DANZA DEL VENTRE
La Danza del Ventre è una delle danze orientali più antiche del mondo.
Di grande dimensione spirituale e terapeutica. Nella danza del ventre molti movimenti imitano animali come il serpente o il cammello, le onde del mare e la forma della luna.

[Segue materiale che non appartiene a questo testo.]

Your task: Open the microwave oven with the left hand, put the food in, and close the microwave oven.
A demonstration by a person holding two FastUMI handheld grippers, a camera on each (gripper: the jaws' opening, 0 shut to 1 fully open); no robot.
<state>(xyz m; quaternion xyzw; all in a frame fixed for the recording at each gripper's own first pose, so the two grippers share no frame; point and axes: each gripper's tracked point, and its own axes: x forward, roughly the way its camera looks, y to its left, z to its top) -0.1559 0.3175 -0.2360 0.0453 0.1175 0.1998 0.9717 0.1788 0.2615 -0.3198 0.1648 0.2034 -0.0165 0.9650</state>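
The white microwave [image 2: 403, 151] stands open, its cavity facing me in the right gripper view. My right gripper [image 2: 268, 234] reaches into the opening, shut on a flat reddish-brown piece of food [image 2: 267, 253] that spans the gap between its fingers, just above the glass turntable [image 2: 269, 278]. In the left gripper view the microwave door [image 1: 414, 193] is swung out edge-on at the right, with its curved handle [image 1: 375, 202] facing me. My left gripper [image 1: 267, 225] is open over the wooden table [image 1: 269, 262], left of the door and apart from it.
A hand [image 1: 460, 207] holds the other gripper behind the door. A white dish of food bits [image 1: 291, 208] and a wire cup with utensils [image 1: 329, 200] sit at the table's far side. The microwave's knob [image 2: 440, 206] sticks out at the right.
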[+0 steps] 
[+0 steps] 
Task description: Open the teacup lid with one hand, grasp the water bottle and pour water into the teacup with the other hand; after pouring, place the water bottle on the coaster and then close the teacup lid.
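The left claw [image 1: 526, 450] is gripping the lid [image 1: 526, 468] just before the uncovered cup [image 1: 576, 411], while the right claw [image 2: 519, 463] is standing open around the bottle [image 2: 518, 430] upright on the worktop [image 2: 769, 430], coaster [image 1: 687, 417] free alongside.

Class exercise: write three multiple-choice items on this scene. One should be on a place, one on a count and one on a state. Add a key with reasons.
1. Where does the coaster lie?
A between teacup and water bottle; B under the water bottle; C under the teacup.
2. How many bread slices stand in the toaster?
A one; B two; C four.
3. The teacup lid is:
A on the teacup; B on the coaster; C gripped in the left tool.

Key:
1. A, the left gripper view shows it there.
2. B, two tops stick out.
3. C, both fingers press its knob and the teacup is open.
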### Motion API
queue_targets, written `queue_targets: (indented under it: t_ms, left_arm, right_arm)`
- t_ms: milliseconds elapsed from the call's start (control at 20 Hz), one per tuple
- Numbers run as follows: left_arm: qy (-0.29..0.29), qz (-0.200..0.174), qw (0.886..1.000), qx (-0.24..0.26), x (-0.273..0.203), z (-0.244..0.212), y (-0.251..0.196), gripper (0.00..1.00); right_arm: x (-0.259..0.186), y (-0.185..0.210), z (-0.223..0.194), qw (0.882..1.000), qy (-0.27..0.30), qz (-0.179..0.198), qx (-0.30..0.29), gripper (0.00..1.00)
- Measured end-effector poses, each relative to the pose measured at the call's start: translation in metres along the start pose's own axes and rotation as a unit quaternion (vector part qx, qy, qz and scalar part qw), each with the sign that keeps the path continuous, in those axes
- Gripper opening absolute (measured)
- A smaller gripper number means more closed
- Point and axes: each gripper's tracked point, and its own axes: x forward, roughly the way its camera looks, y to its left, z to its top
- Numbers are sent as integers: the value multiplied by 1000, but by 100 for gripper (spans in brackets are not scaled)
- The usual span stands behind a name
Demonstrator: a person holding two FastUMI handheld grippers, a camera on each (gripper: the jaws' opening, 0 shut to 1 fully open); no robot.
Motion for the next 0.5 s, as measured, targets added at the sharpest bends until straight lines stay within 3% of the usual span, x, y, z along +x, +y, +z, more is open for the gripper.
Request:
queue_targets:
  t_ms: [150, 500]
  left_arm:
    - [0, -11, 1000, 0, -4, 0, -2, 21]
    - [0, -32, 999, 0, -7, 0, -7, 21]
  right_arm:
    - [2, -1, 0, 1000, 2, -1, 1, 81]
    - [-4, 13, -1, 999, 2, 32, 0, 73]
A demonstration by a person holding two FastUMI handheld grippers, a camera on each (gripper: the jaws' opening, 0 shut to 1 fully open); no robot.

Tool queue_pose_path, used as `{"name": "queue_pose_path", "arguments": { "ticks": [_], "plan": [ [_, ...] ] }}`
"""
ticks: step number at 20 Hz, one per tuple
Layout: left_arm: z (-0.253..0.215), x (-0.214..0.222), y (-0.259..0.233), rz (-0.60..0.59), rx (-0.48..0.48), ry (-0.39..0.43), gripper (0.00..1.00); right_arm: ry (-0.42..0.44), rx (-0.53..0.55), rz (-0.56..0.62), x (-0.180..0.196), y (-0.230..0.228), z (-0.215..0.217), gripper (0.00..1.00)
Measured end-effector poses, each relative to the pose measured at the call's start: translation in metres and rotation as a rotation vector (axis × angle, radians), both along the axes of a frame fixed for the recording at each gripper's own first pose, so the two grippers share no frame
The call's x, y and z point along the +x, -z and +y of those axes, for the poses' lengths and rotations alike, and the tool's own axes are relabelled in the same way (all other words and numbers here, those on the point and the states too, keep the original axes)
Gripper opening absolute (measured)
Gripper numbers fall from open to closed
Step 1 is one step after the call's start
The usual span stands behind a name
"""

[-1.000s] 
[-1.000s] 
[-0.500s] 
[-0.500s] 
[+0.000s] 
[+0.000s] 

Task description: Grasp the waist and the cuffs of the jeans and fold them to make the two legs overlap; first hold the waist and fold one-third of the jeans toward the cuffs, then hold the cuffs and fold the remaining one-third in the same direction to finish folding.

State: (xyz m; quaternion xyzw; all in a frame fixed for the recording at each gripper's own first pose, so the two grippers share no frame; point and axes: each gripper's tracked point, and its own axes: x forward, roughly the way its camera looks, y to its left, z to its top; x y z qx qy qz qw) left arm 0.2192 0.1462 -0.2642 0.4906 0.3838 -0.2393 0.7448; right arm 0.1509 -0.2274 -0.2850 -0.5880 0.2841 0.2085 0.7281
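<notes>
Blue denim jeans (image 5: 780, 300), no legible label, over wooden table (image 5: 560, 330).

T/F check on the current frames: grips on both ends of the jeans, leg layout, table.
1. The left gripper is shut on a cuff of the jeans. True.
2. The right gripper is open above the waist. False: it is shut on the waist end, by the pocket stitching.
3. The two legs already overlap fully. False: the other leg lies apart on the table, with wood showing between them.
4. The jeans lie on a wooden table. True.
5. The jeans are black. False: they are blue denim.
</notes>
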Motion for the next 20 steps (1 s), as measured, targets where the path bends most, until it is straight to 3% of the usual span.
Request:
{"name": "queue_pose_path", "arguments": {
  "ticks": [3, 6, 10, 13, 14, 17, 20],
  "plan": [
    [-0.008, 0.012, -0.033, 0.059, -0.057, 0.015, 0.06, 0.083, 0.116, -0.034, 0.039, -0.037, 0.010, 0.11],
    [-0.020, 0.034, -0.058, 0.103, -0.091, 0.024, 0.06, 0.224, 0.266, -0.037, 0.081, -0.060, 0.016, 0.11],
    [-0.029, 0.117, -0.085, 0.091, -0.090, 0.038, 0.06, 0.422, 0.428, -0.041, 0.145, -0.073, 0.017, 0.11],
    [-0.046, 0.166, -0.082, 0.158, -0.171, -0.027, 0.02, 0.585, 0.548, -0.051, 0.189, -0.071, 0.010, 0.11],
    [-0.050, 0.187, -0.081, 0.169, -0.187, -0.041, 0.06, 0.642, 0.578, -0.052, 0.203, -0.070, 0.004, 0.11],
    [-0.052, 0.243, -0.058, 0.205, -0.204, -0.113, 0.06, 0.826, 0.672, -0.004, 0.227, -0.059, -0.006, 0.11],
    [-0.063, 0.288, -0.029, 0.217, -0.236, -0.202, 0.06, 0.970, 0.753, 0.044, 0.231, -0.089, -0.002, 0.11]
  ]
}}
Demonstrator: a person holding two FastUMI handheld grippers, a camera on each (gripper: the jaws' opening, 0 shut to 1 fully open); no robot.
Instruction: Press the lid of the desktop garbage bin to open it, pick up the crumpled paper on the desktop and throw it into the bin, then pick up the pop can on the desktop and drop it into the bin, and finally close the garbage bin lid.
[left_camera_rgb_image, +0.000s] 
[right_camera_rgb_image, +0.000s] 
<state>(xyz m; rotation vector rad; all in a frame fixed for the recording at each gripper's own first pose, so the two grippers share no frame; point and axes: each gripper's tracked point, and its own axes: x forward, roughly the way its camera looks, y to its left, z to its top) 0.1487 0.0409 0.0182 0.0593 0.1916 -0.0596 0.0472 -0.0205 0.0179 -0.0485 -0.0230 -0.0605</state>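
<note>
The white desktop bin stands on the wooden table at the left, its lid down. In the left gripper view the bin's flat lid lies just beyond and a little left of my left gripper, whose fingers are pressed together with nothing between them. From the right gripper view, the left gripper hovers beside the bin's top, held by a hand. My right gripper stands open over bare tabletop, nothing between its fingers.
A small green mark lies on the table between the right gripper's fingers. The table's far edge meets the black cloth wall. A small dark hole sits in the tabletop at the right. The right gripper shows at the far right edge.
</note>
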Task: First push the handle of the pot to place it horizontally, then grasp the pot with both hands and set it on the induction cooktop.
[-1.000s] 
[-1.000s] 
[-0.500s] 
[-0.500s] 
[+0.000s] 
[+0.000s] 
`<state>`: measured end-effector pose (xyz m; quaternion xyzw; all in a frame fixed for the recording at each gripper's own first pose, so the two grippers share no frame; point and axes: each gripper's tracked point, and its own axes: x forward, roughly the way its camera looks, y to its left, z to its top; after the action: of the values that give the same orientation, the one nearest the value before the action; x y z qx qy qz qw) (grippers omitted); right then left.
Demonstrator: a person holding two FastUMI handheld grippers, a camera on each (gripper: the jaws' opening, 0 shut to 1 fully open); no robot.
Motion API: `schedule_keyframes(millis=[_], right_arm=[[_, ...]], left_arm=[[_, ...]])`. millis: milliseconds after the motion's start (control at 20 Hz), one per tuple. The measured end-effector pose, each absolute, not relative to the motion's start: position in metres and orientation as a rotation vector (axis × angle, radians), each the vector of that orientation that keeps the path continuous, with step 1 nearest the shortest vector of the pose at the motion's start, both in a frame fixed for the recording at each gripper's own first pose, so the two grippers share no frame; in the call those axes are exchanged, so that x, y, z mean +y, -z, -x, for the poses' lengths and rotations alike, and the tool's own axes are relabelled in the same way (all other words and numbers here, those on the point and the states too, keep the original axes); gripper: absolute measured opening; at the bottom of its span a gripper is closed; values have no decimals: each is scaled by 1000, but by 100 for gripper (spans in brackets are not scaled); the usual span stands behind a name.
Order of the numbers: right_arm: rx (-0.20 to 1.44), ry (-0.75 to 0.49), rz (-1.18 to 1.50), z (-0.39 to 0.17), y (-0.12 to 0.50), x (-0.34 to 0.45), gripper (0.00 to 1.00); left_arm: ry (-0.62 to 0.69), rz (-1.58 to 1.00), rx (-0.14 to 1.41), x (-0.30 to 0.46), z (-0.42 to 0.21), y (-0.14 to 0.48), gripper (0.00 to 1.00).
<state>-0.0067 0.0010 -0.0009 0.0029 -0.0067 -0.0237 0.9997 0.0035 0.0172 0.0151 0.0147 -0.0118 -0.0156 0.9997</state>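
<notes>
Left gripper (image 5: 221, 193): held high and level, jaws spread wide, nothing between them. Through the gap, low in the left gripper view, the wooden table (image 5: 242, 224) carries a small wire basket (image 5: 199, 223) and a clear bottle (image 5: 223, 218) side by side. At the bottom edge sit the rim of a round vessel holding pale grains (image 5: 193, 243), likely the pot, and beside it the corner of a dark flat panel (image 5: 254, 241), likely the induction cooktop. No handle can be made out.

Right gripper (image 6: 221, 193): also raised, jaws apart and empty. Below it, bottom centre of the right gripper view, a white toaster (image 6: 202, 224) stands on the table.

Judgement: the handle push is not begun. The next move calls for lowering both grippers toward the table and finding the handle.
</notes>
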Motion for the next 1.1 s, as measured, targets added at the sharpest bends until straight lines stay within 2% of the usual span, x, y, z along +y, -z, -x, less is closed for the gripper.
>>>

E' un invito per le donne dei nostri tempi ad acquistare una maggior consapevolezza del proprio corpo e a riscoprire il valore femminile e la sensualità attraverso un lavoro fisico completo che permette di migliorare il benessere del corpo in quanto rafforza la muscolatura complessiva, riduce il girovita, da maggiore equilibrio e consapevolezza corporea. Inoltre rilassa la mente, esalta la femminilità, procura emozioni di auto-stima e fiducia in se stessi.
METODOLOGIA
L'obiettivo del corso è mettere a disposizione dell'allieva un repertorio di passi base per favorire l'apprendimento della tecnica presente nella danza orientale egiziana, turca e libanese. Il tutto si completa con delle piccole sequenze coreografiche, lasciando spazio per la sperimentazione e l'improvvisazione, così ogni ballerina sarà in grado di fare sua la danza, ed eseguire una coreografia da sola o in gruppo.
L'ABBIGLIAMENTO
L'abbigliamento deve essere il più comodo possibile: pantaloni da ginnastica o una gonna ampia e leggera abbinata ad un top; è anche utile avere dei piccoli veli e dei sonagli da aggiustare nei fianchi per rendere evidente i movimenti della danza.
PROGRAMMA
· L'ESPRESSIONE: Occhi, viso, sguardo
· TESTA: Il Collo
· MANI, BRACCIA, SPALLE, ARCHI, PETTO: Onde, Infinito, Gabbiano, Pose
· BACINO (Movimenti lenti): Cerchi, Mezze lune, Giro Africano
· BACINO (Movimenti veloci): Pulsazioni, Colpi base, Baladi
· VELO: Sensibilizzazione, Torero, Arabesque, Giri
· SHEMMI Base: Petto e bacino
· COREOGRAFIA BASE: Schemi e improvvisazione
E' condotto dalla ballerina Paola Gil Mejia, in arte "Zahira". Studia Danza Classica, Jazz, Contemporanea e, dal 1996, Danza Orientale con ballerini e coreografi libanesi ed egiziani come Kassim Bayaltl, Yasmina Andrawis e Taichi Leon. Il suo repertorio varia dallo stile Egiziano Classico, al Baladi, Andalusì, Sharki e Sambalkady (contaminazioni Samba).